What the task needs is every record repeated exactly, nothing more.
----
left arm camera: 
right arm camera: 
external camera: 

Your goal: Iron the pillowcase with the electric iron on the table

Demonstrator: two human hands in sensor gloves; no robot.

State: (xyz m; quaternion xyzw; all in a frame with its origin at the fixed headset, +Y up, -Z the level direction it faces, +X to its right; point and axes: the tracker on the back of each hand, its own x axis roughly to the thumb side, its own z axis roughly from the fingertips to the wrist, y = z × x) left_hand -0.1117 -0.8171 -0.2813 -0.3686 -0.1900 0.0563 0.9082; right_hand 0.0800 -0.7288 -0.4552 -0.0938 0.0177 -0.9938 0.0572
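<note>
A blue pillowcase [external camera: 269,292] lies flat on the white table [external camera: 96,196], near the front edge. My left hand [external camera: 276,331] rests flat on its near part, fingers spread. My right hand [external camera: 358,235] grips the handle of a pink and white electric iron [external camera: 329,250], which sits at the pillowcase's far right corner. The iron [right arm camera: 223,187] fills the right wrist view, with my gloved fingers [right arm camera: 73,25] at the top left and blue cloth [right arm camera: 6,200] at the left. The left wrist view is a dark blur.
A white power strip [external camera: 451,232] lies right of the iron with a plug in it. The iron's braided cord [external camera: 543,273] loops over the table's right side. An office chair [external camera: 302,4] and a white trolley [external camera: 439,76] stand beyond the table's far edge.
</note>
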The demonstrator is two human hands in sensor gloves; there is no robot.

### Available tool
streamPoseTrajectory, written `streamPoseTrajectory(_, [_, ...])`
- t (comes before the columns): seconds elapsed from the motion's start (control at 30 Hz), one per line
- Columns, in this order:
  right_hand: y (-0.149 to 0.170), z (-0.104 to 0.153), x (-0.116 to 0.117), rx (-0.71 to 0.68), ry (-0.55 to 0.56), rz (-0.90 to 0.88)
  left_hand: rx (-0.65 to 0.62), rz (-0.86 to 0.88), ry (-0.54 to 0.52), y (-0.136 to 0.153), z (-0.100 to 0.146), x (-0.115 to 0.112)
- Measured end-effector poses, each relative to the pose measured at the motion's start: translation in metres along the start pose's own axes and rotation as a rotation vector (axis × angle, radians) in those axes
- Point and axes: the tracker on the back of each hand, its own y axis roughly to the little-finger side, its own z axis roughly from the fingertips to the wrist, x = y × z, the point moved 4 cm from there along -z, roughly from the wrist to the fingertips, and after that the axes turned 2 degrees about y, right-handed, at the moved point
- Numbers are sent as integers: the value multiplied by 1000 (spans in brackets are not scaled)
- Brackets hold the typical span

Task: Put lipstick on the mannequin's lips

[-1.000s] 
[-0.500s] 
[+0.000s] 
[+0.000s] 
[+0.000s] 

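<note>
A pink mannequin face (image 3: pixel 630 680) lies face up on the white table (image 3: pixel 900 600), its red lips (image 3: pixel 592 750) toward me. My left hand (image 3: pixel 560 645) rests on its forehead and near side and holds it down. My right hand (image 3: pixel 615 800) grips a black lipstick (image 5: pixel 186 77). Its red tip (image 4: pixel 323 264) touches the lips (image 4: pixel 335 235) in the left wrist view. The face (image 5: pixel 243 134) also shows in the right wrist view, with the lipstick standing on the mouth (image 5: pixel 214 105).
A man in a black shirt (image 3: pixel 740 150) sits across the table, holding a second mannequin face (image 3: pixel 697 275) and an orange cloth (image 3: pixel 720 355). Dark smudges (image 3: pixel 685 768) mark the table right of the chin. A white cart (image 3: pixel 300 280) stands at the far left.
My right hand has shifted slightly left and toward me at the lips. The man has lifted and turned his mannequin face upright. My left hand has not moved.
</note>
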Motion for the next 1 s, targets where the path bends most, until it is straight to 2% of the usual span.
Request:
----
TASK SOLUTION
left arm camera: 
right arm camera: 
external camera: 

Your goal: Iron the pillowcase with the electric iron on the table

Demonstrator: two human hands in sensor gloves; no robot.

State: (xyz m; quaternion xyzw; all in a frame with its origin at the fixed headset, +Y up, -Z the level direction it faces, +X to its right; point and axes: the tracker on the back of each hand, its own x axis roughly to the thumb side, its own z axis roughly from the fingertips to the wrist, y = z × x) left_hand -0.1117 -0.8171 -0.2813 -0.3686 -0.1900 0.0563 0.9082; right_hand 0.0800 -0.7288 -0.4552 -0.0938 0.0177 -0.9938 0.0572
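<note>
A blue pillowcase [external camera: 269,292] lies flat on the white table [external camera: 96,196], near the front edge. My left hand [external camera: 276,331] rests flat on its near part, fingers spread. My right hand [external camera: 358,235] grips the handle of a pink and white electric iron [external camera: 329,250], which sits at the pillowcase's far right corner. The iron [right arm camera: 223,187] fills the right wrist view, with my gloved fingers [right arm camera: 73,25] at the top left and blue cloth [right arm camera: 6,200] at the left. The left wrist view is a dark blur.
A white power strip [external camera: 451,232] lies right of the iron with a plug in it. The iron's braided cord [external camera: 543,273] loops over the table's right side. An office chair [external camera: 302,4] and a white trolley [external camera: 439,76] stand beyond the table's far edge.
</note>
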The demonstrator is two human hands in sensor gloves; there is no robot.

### Available tool
streamPoseTrajectory, written `streamPoseTrajectory(_, [_, ...])`
- t (comes before the columns): seconds elapsed from the motion's start (control at 30 Hz), one per line
- Columns, in this order:
  right_hand: y (-0.149 to 0.170), z (-0.104 to 0.153), x (-0.116 to 0.117), rx (-0.71 to 0.68), ry (-0.55 to 0.56), rz (-0.90 to 0.88)
  left_hand: rx (-0.65 to 0.62), rz (-0.86 to 0.88), ry (-0.54 to 0.52), y (-0.136 to 0.153), z (-0.100 to 0.146), x (-0.115 to 0.112)
- Measured end-effector poses, each relative to the pose measured at the motion's start: translation in metres along the start pose's own axes and rotation as a rotation vector (axis × angle, radians) in those axes
- Point and axes: the tracker on the back of each hand, its own y axis roughly to the little-finger side, its own z axis roughly from the fingertips to the wrist, x = y × z, the point moved 4 cm from there along -z, roughly from the wrist to the fingertips, and after that the axes turned 2 degrees about y, right-handed, at the moved point
- Numbers are sent as integers: the value multiplied by 1000 (spans in brackets are not scaled)
- Brackets hold the typical span

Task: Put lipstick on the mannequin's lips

[-1.000s] 
[-0.500s] 
[+0.000s] 
[+0.000s] 
[+0.000s] 

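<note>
A pink mannequin face (image 3: pixel 630 680) lies face up on the white table (image 3: pixel 900 600), its red lips (image 3: pixel 592 750) toward me. My left hand (image 3: pixel 560 645) rests on its forehead and near side and holds it down. My right hand (image 3: pixel 615 800) grips a black lipstick (image 5: pixel 186 77). Its red tip (image 4: pixel 323 264) touches the lips (image 4: pixel 335 235) in the left wrist view. The face (image 5: pixel 243 134) also shows in the right wrist view, with the lipstick standing on the mouth (image 5: pixel 214 105).
A man in a black shirt (image 3: pixel 740 150) sits across the table, holding a second mannequin face (image 3: pixel 697 275) and an orange cloth (image 3: pixel 720 355). Dark smudges (image 3: pixel 685 768) mark the table right of the chin. A white cart (image 3: pixel 300 280) stands at the far left.
My right hand has shifted slightly left and toward me at the lips. The man has lifted and turned his mannequin face upright. My left hand has not moved.
</note>
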Motion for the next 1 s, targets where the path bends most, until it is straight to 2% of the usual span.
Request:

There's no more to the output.